• _Assignment_
Go to the line that contains "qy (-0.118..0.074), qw" and extract it along with every line after it, exactly, through the end of the data below.

• _Raw data_

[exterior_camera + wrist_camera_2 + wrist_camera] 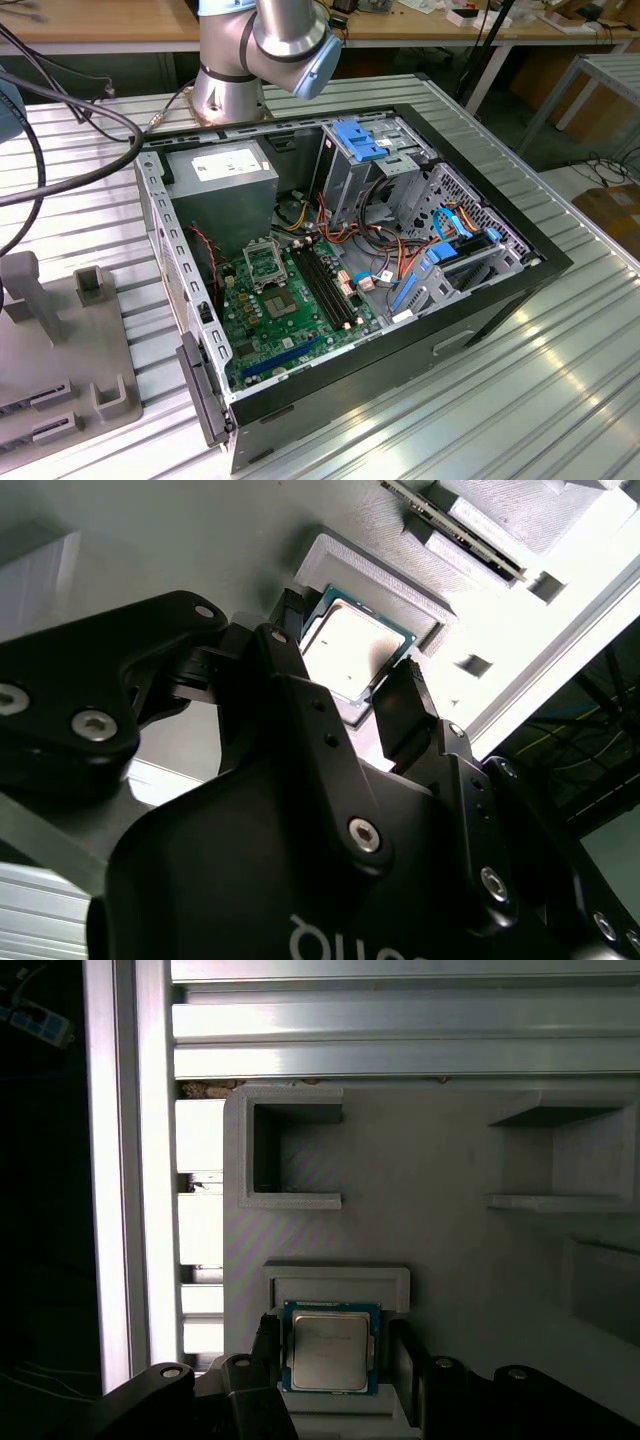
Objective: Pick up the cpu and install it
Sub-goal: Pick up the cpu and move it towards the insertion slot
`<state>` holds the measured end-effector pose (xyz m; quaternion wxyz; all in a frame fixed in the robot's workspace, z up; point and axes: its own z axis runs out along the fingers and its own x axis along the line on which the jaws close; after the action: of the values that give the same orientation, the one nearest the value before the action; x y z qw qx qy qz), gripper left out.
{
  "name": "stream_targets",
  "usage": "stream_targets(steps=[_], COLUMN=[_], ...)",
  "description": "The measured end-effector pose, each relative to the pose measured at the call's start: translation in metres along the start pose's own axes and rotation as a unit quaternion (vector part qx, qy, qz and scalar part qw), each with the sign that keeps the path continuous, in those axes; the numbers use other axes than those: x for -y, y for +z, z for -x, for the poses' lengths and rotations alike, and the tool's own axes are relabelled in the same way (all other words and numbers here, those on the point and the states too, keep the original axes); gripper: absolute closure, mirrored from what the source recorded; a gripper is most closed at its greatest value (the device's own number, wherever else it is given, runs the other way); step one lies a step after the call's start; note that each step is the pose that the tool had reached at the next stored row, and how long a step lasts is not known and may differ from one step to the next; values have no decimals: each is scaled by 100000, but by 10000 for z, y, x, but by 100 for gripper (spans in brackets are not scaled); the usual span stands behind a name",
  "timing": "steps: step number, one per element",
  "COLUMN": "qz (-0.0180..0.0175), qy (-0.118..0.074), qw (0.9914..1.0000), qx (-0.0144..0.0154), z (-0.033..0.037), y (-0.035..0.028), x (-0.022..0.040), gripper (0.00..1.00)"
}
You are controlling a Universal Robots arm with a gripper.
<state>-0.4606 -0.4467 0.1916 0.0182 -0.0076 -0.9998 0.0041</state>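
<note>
Silver-grey metal, flat and square with softly rounded corners, capped the cpu [328, 1350] on its thin green-edged board. It lay flat in a shallow square pocket [335, 1285] with a raised rim, moulded into a matte grey plastic holder [440, 1180] with finely layered walls and boxy open recesses. My gripper [335, 1352] hung right over that pocket, its black angular fingers [403, 1355] spread to either side of the chip. One sat just beside one edge and the other stood a sliver clear, so the jaws straddled the cpu without clamping it, and I had hold of nothing. In the second wrist view the same plain lid [355, 648] showed between the bolted, glossy black links of the gripper [348, 660].

Ribbed aluminium slats formed the desk [500, 400] under everything. At the exterior view's left sat a grey holder block [60, 330]. To its right lay a black computer case [500, 290], open on its side. Inside it were a green motherboard [290, 320] and a metal-framed square socket [262, 262]. Far behind the case rose the smooth silver base of my arm [250, 50].
</note>
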Motion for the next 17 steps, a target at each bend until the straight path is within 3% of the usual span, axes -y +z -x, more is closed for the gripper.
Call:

• _Solution below_
  "COLUMN": "qz (-0.0180..0.0175), qy (-0.118..0.074), qw (0.9914..1.0000), qx (-0.0144..0.0154), z (-0.033..0.037), y (-0.035..0.028), x (-0.022..0.040), gripper (0.00..1.00)"
}
You are controlling a Universal Robots arm with a gripper.
<state>-0.4606 -0.4467 0.1916 0.0182 -0.0076 -0.9998 0.0041</state>
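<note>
Silver-grey metal, flat and square with softly rounded corners, capped the cpu [328, 1350] on its thin green-edged board. It lay flat in a shallow square pocket [335, 1285] with a raised rim, moulded into a matte grey plastic holder [440, 1180] with finely layered walls and boxy open recesses. My gripper [335, 1352] hung right over that pocket, its black angular fingers [403, 1355] spread to either side of the chip. One sat just beside one edge and the other stood a sliver clear, so the jaws straddled the cpu without clamping it, and I had hold of nothing. In the second wrist view the same plain lid [355, 648] showed between the bolted, glossy black links of the gripper [348, 660].

Ribbed aluminium slats formed the desk [500, 400] under everything. At the exterior view's left sat a grey holder block [60, 330]. To its right lay a black computer case [500, 290], open on its side. Inside it were a green motherboard [290, 320] and a metal-framed square socket [262, 262]. Far behind the case rose the smooth silver base of my arm [250, 50].
</note>
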Motion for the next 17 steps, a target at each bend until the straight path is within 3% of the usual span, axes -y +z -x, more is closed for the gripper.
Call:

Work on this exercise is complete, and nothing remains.